I am going to start heading to Northstar every weekend until they close this season and wanted to get my own helmet instead of using a nasty rental. I have been searching around and have found an amazing deal on a 661 Fenix for just under $100 (msrp $399). I was wondering if i should get this one as opposed to a true DH helmet. Is there a down side to getting this MTX style helmet for DH riding? I see on the 661 website that this helmet is listed under both MTB and MTX categories. I think i hear that it weighs in at 1450 grams which i know is heavier than DH helmets by a bit, also seems as if it may be warmer than DH lids but riding in Tahoe, CA i dont believe it gets higher than 80's very often in the summer. I am new to DH but it looks like by next season i will be purchasing my own DH bike (no more renting) and would like a nice helmet. Thanks all!


----------



## Kaba Klaus (Jul 20, 2005)

I like my Fenix. Fits me well. It got DOT and other certificates so it should protect me well. Spare parts are available via the 661 website. That is another plus.

It was pretty hot in there this summer. But I don't think any more than in my previous DH helmets.

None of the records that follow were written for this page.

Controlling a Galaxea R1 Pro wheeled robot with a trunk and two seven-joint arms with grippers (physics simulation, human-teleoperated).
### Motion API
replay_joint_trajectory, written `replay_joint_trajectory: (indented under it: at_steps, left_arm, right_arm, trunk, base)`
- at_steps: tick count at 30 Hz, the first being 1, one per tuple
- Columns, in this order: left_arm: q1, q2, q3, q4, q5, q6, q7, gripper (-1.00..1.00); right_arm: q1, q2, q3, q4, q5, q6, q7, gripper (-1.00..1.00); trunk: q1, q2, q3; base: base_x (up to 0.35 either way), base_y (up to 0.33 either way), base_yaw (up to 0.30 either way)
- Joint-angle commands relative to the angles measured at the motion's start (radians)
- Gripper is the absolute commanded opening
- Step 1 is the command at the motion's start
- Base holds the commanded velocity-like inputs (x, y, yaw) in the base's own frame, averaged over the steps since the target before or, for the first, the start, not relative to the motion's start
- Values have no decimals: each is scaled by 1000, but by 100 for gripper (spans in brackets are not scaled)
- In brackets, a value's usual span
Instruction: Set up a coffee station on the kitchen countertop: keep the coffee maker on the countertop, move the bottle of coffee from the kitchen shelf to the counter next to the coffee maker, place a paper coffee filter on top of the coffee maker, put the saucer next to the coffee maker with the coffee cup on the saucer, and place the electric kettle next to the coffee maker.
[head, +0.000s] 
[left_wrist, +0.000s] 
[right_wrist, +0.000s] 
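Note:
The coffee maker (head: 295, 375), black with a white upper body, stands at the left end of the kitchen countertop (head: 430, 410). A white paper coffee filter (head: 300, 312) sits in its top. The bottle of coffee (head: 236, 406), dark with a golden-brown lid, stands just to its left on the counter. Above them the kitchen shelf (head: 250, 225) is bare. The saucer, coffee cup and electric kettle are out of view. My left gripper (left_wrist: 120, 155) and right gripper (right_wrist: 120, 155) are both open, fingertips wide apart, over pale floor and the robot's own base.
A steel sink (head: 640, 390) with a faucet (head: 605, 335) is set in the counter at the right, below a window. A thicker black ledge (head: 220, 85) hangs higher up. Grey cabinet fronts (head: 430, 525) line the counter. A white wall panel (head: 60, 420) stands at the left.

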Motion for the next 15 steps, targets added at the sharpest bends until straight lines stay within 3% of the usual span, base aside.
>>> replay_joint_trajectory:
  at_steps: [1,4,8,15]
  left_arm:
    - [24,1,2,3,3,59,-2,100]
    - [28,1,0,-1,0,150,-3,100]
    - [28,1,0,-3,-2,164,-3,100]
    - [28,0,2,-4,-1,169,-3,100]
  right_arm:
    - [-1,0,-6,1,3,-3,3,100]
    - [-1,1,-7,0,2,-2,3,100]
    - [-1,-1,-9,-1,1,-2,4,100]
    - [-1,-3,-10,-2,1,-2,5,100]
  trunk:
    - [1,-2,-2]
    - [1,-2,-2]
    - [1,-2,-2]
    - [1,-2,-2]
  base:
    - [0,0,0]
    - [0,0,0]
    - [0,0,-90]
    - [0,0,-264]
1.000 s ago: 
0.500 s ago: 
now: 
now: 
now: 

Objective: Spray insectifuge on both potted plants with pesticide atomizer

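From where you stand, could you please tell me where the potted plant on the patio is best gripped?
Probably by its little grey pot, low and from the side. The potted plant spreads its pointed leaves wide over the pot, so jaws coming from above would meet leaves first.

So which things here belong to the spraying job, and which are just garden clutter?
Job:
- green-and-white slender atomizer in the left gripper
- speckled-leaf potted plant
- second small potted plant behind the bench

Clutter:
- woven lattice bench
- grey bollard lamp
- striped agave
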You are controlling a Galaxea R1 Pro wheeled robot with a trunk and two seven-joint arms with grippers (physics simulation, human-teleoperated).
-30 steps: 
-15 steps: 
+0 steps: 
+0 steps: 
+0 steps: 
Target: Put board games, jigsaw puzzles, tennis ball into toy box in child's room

Over time I've moved from light DH helmets to DOT certified ones. Simply because I was going faster and bigger. Hope is that a DOT certified helmet offers better protection.


----------



## meSSican (Aug 8, 2010)

I have not been able to find any reviews on this helmet but I have seen it on a couple MTB websites and chainlove had it as well so it looks like it is being pushed as a bike helmet as well as a motocross helmet. I just was not sure if these types of MTX helmets were good for DH riding.


----------



## chuk2rs (Apr 25, 2007)

It's what Gwin wears so it must be fast.


----------



## mtnryder56 (Sep 13, 2008)

Definitely try it on before you buy. But generally Motocross helmets are built to withstand higher speed impacts, so you should be safer with a DOT certified helmet. 

I personally cracked my 661 mtn bike fullface, forget the model name, so I am going to get a motocross helmet for my next helmet.


----------